The task
Where pictures appear, omit them, and copy exactly only the lines from the start of the listing through the line containing "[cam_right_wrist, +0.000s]", both included.

Stored data

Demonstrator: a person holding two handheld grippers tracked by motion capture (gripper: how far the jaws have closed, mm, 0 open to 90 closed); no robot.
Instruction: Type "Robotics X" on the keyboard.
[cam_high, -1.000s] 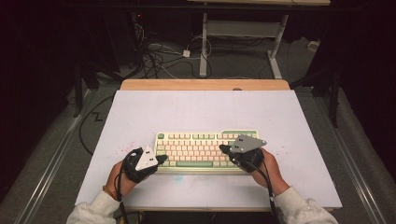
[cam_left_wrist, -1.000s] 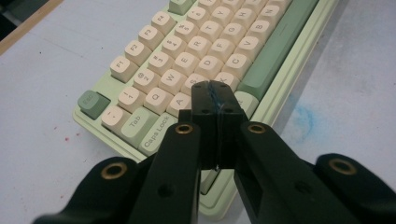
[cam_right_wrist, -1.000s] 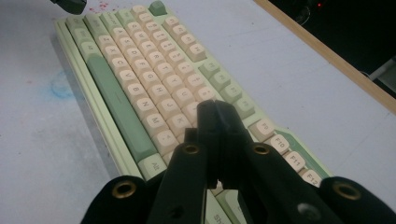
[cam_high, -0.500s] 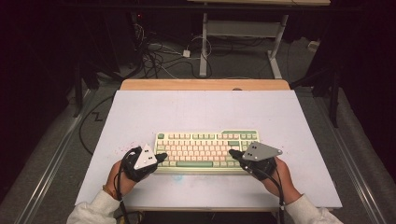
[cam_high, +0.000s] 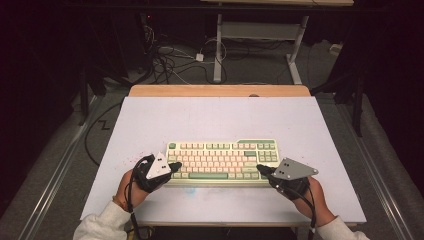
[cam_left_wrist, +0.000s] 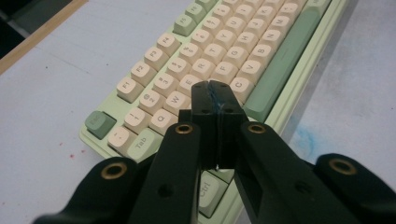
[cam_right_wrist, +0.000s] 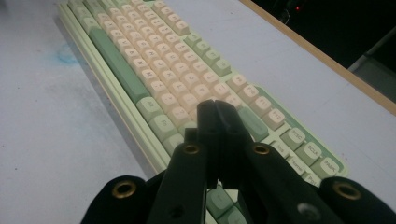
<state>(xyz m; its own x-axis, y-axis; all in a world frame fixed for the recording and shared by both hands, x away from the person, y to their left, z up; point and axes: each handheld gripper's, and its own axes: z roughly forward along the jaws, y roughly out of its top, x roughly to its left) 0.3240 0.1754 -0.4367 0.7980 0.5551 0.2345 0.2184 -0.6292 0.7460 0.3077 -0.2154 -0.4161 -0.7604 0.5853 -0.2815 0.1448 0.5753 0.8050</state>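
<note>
One cream-and-green mechanical keyboard (cam_high: 223, 159); two black two-jaw grippers, left (cam_high: 175, 166), right (cam_high: 260, 169); one white rectangular tabletop (cam_high: 215, 117).

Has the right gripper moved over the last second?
Yes. The right gripper has slid right and toward the person along the keyboard, from its right-centre keys to its near right corner.

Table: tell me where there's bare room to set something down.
The widest free patch on the table lies between the keyboard and the far wooden edge. Bare strips also flank the keyboard's left and right ends. The near edge is crowded: the left tool and right tool, both shut, sit at the keyboard's near corners.
</note>
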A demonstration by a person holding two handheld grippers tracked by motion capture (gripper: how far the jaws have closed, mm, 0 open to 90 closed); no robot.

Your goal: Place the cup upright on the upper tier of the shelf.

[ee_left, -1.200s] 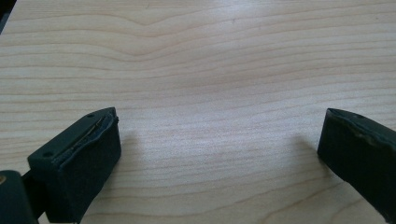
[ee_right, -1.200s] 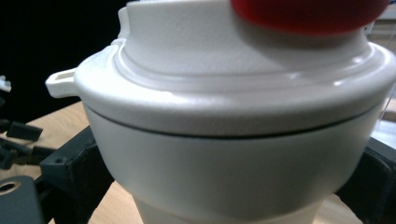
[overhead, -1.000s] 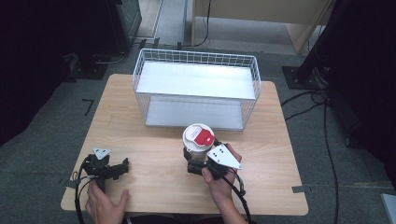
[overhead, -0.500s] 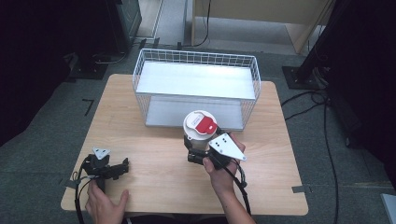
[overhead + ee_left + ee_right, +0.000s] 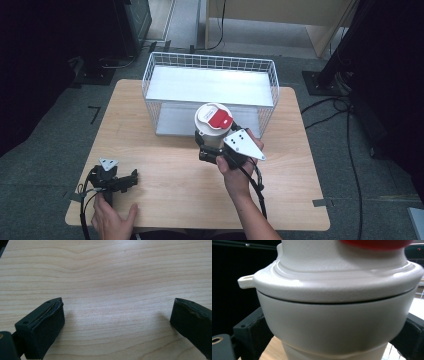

Your solution
Demonstrator: a person holding two handheld grippers tracked by motion capture (gripper: how far the jaws have closed, mm, 0 open to 90 closed); no robot.
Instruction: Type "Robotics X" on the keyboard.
[cam_high, -1.000s] 
[cam_left_wrist, -1.000s] 
[cam_right_wrist, -1.000s] 
[cam_high, -0.500s] 
[cam_high, +0.000s] 
[cam_left_wrist, +0.000s] 
[cam_right_wrist, +0.000s] 

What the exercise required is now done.